Selon Farida, on ne peut parler des droits culturels sans aborder la question du genre. Alors que les femmes jouent un rôle fondamental dans la transmission culturelle, leur influence dans la prise de décision est limitée et les règles peu ou pas du tout définies par les femmes. Elles affrontent différentes formes de violence pour des actes aussi simples que choisir si elle veulent se marier et avec qui, comment s’habiller et où elles ont le droit d’aller. Quand elles enfreignent ces règles, édictées sans leur avis, elles sont condamnés sous prétexte de trahison. C’est pourquoi il est urgent de changer de paradigme et de placer les femmes à égalité dans leur rôle de porte parole dans le cadre de ce qui doit être transmis ou abandonné d’une culture en rénovation. De même les jeunes ou les marginaux doivent retrouver un droit d’expression et d’influence.
Dans sa présentation, Farida Shaheed aborde également la question de l’accès aux technologies et le problème que pose le transfert des résultats de recherches menées dans le cadre de laboratoires publiques au profit d’intérêts publics. Par ailleurs elle souligne le danger encouru par les artistes dont l’expression peut être censurée parce qu’elle est perçue comme menaçante pour le statu quo culturel et ainsi le droit à l’expression artistique est liée au droit au rassemblement pacifique, la liberté d’association dont celui de fonder des syndicats, le droit à bénéficier des protections morales et matérielles liées à leurs production et le droit au loisir.

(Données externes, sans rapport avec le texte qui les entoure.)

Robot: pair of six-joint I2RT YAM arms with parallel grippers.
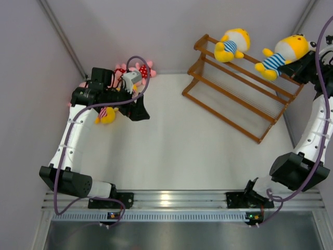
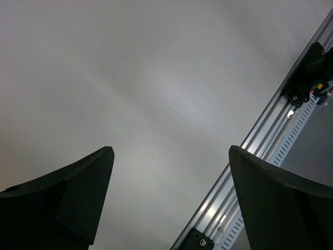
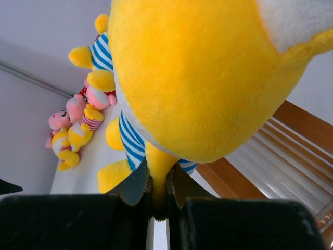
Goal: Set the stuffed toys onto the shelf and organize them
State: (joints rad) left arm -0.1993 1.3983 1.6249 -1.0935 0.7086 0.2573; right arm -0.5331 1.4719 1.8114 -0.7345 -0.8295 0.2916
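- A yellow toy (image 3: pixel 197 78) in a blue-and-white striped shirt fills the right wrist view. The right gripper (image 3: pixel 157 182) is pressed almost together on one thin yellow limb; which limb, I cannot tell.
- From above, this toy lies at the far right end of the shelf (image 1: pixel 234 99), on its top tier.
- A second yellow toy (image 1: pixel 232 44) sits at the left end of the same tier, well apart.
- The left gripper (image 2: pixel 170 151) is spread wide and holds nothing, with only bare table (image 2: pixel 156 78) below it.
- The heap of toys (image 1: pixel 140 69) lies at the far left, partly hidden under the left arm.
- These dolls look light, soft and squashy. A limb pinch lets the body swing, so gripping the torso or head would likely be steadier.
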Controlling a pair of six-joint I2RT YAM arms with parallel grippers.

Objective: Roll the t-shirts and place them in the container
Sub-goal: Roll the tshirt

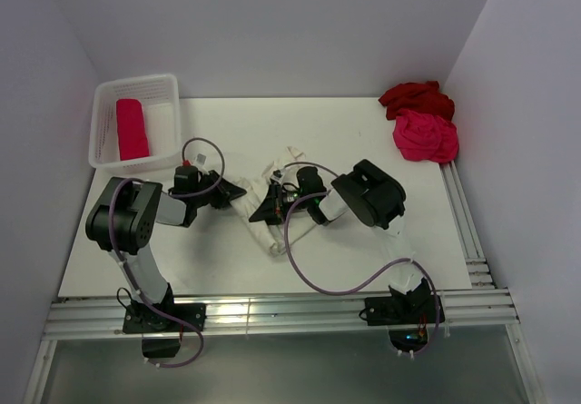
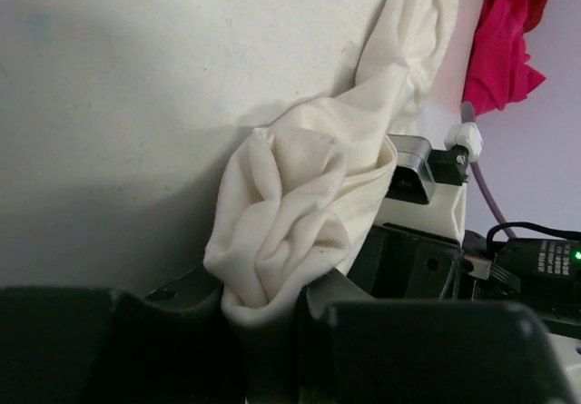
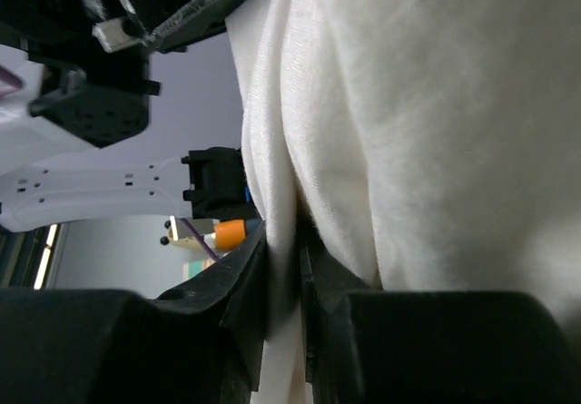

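Cream-white t-shirt [image 2: 290,204], bunched: one end pinched in left gripper [image 2: 263,313], a fold nipped by right gripper [image 3: 283,295]. Held between both, likely to tighten the roll.

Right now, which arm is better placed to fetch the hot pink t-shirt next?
Probably right. The hot pink t-shirt lies far right, nearer the right end effector; the left end effector sits farther left.

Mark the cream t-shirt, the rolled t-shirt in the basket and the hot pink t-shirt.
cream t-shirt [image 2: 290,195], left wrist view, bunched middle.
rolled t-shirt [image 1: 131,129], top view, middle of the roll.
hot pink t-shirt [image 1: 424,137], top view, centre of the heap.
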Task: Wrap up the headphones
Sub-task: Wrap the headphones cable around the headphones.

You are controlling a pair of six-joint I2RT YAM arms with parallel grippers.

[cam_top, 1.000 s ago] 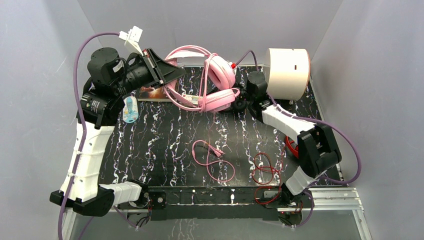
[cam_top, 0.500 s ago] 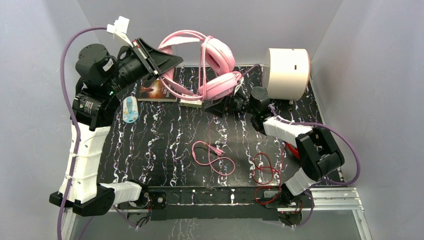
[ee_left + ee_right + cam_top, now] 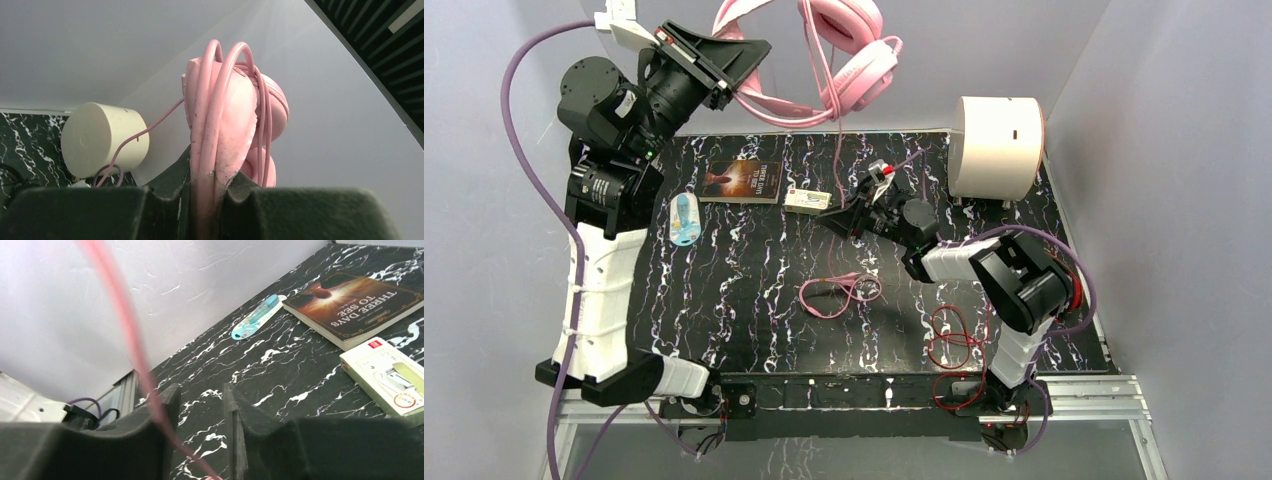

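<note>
- The left gripper (image 3: 742, 72) is clamping the headband of the pink headset (image 3: 849, 40) and holding it high above the far edge of the tabletop (image 3: 744, 280), probably so that the cord hangs straight and free for winding.
- The pink cable (image 3: 837, 160) is dropping from the headset through the right gripper (image 3: 839, 215). That gripper's fingers are standing slightly apart, apparently guiding the cord rather than pinching it, and the cord's loose end is lying coiled on the tabletop.
- The left arm is reaching up, nearly fully extended. The right arm is folding low, with its forearm stretching leftward just above the tabletop.
</note>
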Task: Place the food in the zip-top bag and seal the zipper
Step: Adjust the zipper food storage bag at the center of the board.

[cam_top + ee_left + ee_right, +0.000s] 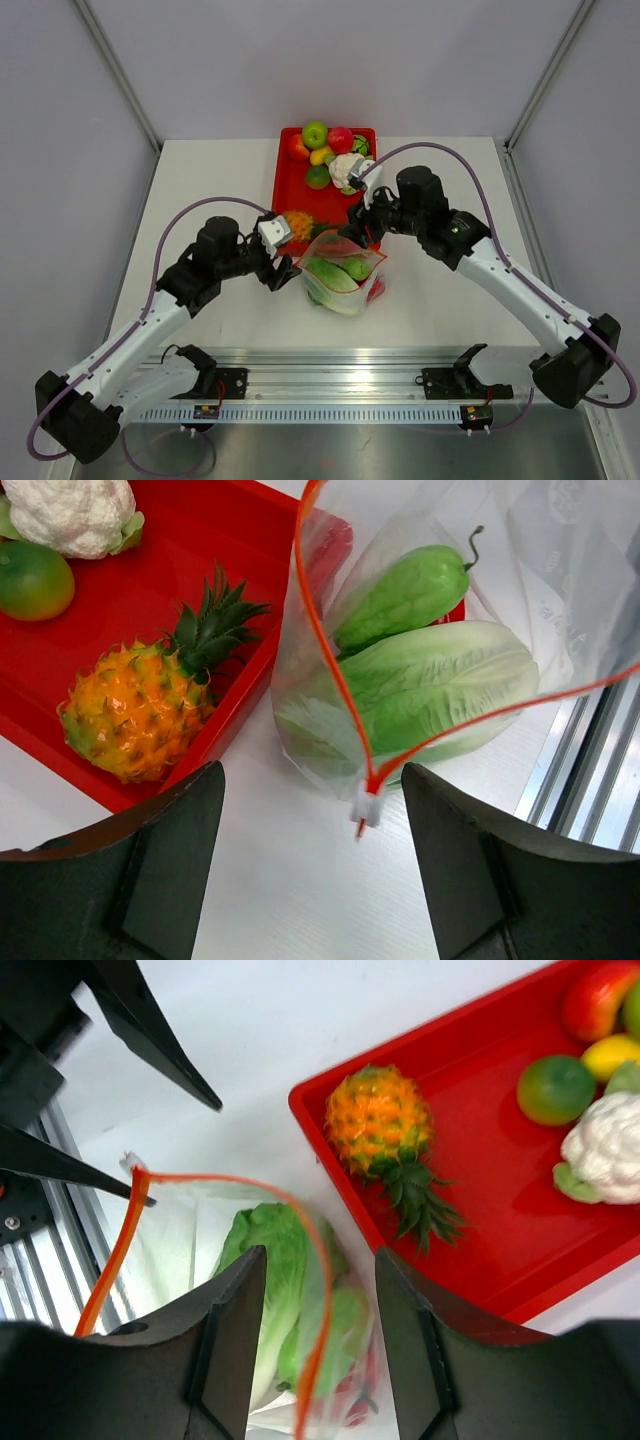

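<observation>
Zip-top bag (570, 590) is found at the middle of the table (200, 180), just in front of the red tray (296, 195). Its mouth is gaping and its zipper (323, 650) is parted into a wide loop, so the bag is unsealed.

At the left, the left gripper (312, 780) is held low beside the bag's left corner. Its jaws are spread wide and nothing is gripped. The white slider (366, 805) at the zipper's end is seen in the gap between them; whether a fingertip touches that corner cannot be told. Just behind this gripper, the pineapple (135, 715) is laid in the tray's near left corner. The cauliflower (70, 515) and a green fruit (30, 580) are set farther back in the tray.

Inside the bag, the lettuce (440, 680) and the cucumber (405, 595) are seen through the clear plastic, lying side by side and touching, the lettuce on the left. A small red piece (376, 290) is seen at the bag's lower right edge; its shape cannot be made out.

At the right, the right gripper (322, 1260) is held over the far side of the bag's mouth, near the tray's near right corner. Its jaws are parted, and the bag's rim with its orange strip is passed between them without being pinched. Nothing is held by it.
</observation>
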`<state>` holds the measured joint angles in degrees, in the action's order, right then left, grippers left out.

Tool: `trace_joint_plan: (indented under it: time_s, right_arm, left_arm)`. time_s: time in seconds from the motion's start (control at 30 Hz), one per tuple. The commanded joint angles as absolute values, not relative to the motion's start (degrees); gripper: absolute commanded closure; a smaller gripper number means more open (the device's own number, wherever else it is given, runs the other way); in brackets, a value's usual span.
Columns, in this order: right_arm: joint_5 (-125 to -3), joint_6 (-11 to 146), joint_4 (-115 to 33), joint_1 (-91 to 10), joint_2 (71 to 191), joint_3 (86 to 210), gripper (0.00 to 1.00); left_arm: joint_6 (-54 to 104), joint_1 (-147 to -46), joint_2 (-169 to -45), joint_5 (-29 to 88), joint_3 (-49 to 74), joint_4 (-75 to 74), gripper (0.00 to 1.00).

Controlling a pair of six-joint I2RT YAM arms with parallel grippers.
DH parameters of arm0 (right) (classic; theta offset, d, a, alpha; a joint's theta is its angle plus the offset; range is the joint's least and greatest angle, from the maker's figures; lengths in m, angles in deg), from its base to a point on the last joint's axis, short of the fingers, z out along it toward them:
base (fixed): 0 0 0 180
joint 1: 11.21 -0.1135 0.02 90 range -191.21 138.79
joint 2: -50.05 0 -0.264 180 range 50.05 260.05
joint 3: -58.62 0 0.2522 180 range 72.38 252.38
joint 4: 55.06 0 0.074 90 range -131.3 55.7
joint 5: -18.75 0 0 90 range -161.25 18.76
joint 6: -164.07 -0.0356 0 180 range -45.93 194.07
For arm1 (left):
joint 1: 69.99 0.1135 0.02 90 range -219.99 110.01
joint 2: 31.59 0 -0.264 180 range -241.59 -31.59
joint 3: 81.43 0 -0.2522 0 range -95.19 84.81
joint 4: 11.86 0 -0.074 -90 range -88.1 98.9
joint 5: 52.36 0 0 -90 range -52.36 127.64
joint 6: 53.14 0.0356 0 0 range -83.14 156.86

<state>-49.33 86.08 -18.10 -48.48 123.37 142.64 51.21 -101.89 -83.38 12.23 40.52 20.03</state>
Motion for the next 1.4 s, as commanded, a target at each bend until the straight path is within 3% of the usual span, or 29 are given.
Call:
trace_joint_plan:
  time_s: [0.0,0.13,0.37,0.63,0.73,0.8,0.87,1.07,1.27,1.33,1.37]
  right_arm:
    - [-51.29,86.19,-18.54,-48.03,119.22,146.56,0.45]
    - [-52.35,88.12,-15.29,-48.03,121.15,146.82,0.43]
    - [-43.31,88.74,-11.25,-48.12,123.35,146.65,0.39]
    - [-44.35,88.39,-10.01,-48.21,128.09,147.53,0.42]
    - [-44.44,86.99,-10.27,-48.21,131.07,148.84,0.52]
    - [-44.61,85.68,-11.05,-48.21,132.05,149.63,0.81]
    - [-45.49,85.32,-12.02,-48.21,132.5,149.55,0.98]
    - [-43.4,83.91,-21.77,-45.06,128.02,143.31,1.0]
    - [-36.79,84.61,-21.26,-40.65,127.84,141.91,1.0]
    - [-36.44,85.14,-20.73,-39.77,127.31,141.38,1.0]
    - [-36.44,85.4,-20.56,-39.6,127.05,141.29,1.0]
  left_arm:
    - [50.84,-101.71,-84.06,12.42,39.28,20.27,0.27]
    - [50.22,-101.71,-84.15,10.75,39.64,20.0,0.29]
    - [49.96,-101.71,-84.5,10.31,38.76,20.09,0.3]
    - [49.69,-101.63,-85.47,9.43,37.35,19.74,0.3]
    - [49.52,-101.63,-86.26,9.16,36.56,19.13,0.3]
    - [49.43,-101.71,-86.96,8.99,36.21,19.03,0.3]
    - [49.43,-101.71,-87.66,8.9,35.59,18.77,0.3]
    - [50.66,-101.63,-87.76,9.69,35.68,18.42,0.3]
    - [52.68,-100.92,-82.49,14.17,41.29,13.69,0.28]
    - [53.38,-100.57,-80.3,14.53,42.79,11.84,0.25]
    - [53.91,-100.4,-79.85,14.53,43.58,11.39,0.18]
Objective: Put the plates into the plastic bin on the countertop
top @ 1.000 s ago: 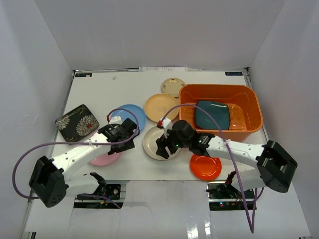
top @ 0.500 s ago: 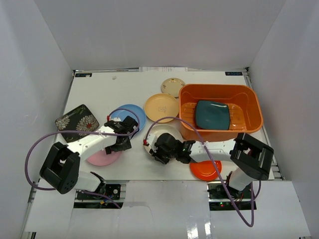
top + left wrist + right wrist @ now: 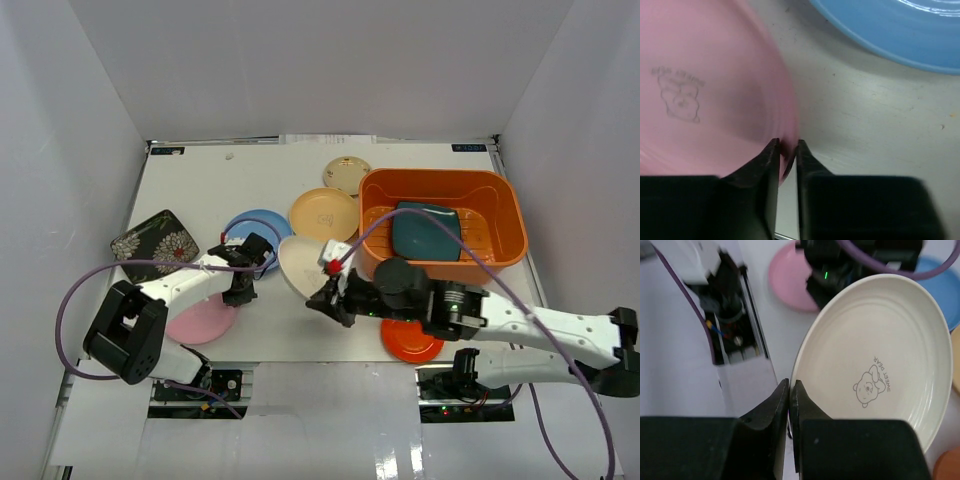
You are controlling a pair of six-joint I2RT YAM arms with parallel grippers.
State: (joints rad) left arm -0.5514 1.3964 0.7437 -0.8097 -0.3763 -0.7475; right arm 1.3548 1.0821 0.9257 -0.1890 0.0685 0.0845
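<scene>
In the top view my right gripper (image 3: 325, 295) is shut on the rim of the cream plate (image 3: 299, 263), which is tilted up off the countertop (image 3: 200, 185). The right wrist view shows my right gripper (image 3: 790, 387) pinching that cream plate (image 3: 875, 355) at its edge. My left gripper (image 3: 785, 149) is shut on the rim of the pink plate (image 3: 700, 90). From above, my left gripper (image 3: 243, 287) is at the pink plate (image 3: 203, 322)'s right edge. The orange plastic bin (image 3: 445, 176) holds a dark teal plate (image 3: 425, 230).
A blue plate (image 3: 258, 228), a tan plate (image 3: 322, 213) and a small beige plate (image 3: 347, 175) lie left of the bin. A black floral plate (image 3: 153, 245) is at the far left. A red-orange plate (image 3: 412, 338) lies under my right arm. Pale grey walls enclose the countertop.
My right gripper closed on the cream plate's rim and tilted it up off the countertop. My left gripper closed on the pink plate's rim.
</scene>
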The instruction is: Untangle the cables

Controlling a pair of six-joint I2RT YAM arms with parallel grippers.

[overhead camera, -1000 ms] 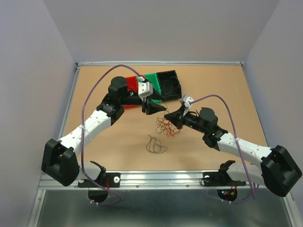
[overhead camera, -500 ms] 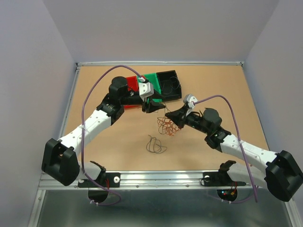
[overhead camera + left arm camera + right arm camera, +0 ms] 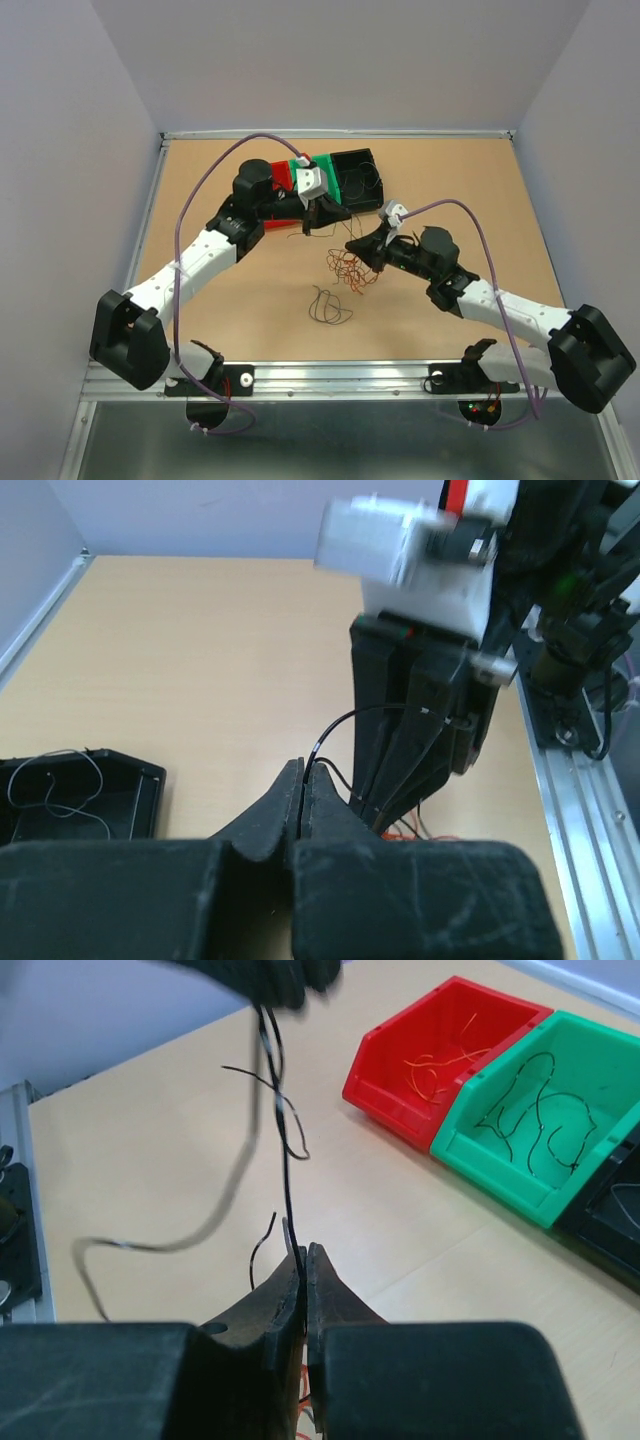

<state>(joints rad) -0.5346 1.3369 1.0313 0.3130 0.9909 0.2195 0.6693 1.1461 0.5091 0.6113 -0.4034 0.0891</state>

Il y a aussi une vraie demande de rétablissement de vérités historiques malmenées par “l’histoire officielle, notamment pour les peuples qui ont subi la colonisation. En conclusion, Farida insiste sur l’importance du respect de la diversité en utilisant la métaphore des dégâts que provoque la monoculture en agroécologie. L’écologie humaine a besoin d’espaces et de temps pour des échanges multidimensionnels.
Deux événements à venir ont été annoncés en plénière : le Forum Social Mondial des Économies Transformatrices en mai 2020, auquel le RIUESS s’associera et le 2ème forum international ESS « Co-construire la réciprocité dans les rapports nord-sud », qui se déroulera à Carthage (Tunisie) les 15-17 avril.
Il y a eu 10 ateliers soit 30 contributeurs en deux sessions, selon 5 axes principaux : les modes d’organisation de l’ESS dans et par la culture, les cultures de l’ESS entre pluralisme, isomorphisme et nouvelles voies, les alliances entre la culture et l’ESS, l’interculturel dans l’ESS, Minorité, diversité à la croisée de l’ESS et de la culture. (les contributions seront prochainement disponibles sur le site ainsi que sur socioeco.org.)
La table ronde animée par Patricia Coler (UFISC) Culture et territoire a permis d’examiner la place des accords locaux dans la dynamique des territoires.
Enfin les étudiants avaient organisé la soirée de gala avec projections de films et musique pour danser, une soirée très gaie. La vingtième rencontre est prévue les 27,28,29 mai 2020 à Clermont-Ferrand.